Almost a perfect standard, but the prepended one byte header is a mistake IMHO. It makes it impossible to encode when the input size is unknown. Better to encode whether the last chunk is one byte or two at the end of the stream.
Please whoever is involved with this, revise the standard to not have a header and call this existing spec a beta. Otherwise, good work.
It would be easy to do. That 3-bit word just needs to start at 1 (since it encodes fewer than 8 options). Then the fixed 1-bit can instead encode whether another 7-bit segment follows.
The use of codepoints below 32 (space, start of what's usually considered "printable") makes me a bit hesitant. A lot of systems won't preserve those characters. Base85 is a more efficient alternative to base64, and doesn't use that lower range:
base 85 also has the interesting property that 4 original bytes fit in 5 encoded bytes. Depending on your processor's memory model and the cost of multiplies compared to shifts this can make it the best performer.
This was true on Vax 8200 hardware back in the day. In the same software, with Huffman decoding of JPEGs it was also fastest to create a finite state machine with an 8 bit symbol size. I suspect that is no longer true since it would kill your L1 cache and be well into your L2 cache on modern x86 machines. It is probably better to take the instruction count hit and process as bits or nibbles.
I was going to bring up base 85 as well, its a better choice for a variety of reasons. A long time ago I wrote a base encoder class in Java[1] mostly so that we could write a netnews reader in Java but also because I felt UUEncoding was not robust. The challenges of using unprintable characters is a lot more of a headache than anyone pays attention to initially. Lots (and I mean quite a few here) of systems consider unprintable characters "safe" to re-purpose into random uses. One display vendor had them changing the color of future characters in the display as an example.
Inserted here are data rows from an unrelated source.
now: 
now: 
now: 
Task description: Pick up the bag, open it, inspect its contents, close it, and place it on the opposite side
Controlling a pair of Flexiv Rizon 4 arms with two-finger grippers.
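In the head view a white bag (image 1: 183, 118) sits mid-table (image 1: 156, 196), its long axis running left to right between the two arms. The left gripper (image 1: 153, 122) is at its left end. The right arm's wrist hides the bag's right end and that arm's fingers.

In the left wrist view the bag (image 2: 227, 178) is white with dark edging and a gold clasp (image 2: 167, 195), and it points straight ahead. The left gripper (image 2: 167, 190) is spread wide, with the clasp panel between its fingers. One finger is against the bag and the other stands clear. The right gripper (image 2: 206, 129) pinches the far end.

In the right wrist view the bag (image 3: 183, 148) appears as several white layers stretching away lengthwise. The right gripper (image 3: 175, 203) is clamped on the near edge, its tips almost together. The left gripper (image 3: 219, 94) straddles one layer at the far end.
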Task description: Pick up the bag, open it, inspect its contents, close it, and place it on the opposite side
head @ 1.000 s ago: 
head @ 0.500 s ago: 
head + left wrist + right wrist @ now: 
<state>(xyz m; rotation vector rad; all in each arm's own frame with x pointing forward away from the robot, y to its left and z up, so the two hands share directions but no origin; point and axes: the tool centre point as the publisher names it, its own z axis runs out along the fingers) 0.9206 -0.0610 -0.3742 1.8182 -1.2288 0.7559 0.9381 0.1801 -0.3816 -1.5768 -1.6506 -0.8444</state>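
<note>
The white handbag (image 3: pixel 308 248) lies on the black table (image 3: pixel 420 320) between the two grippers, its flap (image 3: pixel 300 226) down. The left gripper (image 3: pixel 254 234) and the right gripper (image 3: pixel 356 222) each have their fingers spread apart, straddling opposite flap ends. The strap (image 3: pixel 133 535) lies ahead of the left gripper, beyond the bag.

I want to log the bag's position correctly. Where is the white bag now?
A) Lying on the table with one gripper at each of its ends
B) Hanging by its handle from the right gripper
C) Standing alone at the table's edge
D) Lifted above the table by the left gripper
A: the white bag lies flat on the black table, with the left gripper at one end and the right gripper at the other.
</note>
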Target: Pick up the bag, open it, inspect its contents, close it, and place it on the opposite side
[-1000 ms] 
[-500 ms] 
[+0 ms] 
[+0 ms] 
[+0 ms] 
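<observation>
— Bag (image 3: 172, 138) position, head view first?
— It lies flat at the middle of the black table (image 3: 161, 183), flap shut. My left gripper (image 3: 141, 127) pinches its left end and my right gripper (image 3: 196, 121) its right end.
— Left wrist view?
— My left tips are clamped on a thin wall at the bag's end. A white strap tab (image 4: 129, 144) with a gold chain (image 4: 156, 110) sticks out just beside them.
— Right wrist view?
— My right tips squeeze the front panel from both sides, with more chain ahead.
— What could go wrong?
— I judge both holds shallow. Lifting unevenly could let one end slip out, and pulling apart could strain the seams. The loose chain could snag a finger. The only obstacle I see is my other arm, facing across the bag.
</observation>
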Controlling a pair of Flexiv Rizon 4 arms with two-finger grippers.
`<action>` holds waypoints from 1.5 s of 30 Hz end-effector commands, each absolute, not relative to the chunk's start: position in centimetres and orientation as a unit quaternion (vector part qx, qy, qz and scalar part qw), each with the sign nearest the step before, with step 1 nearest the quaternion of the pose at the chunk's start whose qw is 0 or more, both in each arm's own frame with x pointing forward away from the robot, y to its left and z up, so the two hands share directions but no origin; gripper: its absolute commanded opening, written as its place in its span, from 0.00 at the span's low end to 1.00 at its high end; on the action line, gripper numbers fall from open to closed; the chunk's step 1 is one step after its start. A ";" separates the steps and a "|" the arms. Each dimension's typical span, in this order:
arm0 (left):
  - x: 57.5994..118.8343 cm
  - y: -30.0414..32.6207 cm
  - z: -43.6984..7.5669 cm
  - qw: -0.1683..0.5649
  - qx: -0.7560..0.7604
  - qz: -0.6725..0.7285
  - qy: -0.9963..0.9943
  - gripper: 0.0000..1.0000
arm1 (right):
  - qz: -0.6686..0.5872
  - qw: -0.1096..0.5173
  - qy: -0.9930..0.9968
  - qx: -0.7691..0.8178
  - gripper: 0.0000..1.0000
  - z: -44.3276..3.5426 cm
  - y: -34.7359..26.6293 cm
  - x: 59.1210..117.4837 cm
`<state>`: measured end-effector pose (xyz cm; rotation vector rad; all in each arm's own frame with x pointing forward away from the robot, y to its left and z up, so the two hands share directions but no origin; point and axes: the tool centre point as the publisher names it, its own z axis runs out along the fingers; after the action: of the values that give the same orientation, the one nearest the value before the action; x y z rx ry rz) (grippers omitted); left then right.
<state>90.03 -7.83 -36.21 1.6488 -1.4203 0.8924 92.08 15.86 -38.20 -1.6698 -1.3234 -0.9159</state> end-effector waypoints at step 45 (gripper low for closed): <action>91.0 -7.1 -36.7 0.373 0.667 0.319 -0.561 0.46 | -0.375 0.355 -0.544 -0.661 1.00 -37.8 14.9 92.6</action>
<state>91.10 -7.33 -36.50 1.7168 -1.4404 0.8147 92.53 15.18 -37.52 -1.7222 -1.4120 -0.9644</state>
Stick with the characters that nearly everyone assumes could legitimately come up in a document and your chances of running afoul of some "creative genius" who decided "Hey its unprintable so no one will try to print it, but when I do print it I want this thing to happen..."
I've never come across this one, thanks for the tip. I like the way it doesn't use every character in the range 0x20 to 0x7f. That last one in particular (0x7f or 'DEL') has always seemed problematic to me because it's a weird exceptional case. I've always thought someone must have screwed up with that one way back in the day. Using only '!' to 'u' and hence avoiding ' ' feels right for some reason, and I also like the cute trick of getting just a little bit of compression by using 'z' to represent 32 zero bits.
A lot of people have experimented with a lot of different ways of encoding binary data as printable text. Wikipedia has a list of different encoding schemes[0].
The most efficient one is yEnc[1]. Still the simplest ones such as base64 or good old hex may actually work better once compression comes into the picture.
It's crucial to evaluate encoding space usage in the context of compression. For instance gzip(base16(data)) is often smaller than gzip(base64(data)) for practical data. Even though base64 is more efficient than base16, it breaks up data across byte boundaries which then makes gzip significantly less efficient.
I appreciate the author building a more efficient alternative to base64, but I had to laugh for a moment at the suggested use case.
Using an alternative to base64 encoded data for web pages and node is a horrible idea. If I came across a code base using that I would scream. A lot. None of my tools work with it, and now my browser has to run a bunch of js for something that's normally native and very fast. Its a 1-2kb savings per page that's going to make somebody jump off bridge one day.
More terrifying is that the JavaScript community is so fascinated by shiny objects that thousands of people are going to use this. I'm not sure if it's more funny or terrifying.
Anyways, this encoding is still useful if you need to pass data between legacy systems. I've used html escapes and ASCII85 before to get around annoying old stuff that doesn't use Unicode many times
> None of my tools work with it, and now my browser has to run a bunch of js for something that's normally native and very fast.
It's not that I don't agree with the general idea of your post, but I disagree with this part. If nobody every tries something new we'd still be in the stone age. I think base122 is a bit silly but if it had it's use and adoption became widespread then browsers and tooling etc. would follow, just as they now support base64.
As §3 shows, base-122 is not recommended to be used on gzip compressed pages, which is the majority of served web pages.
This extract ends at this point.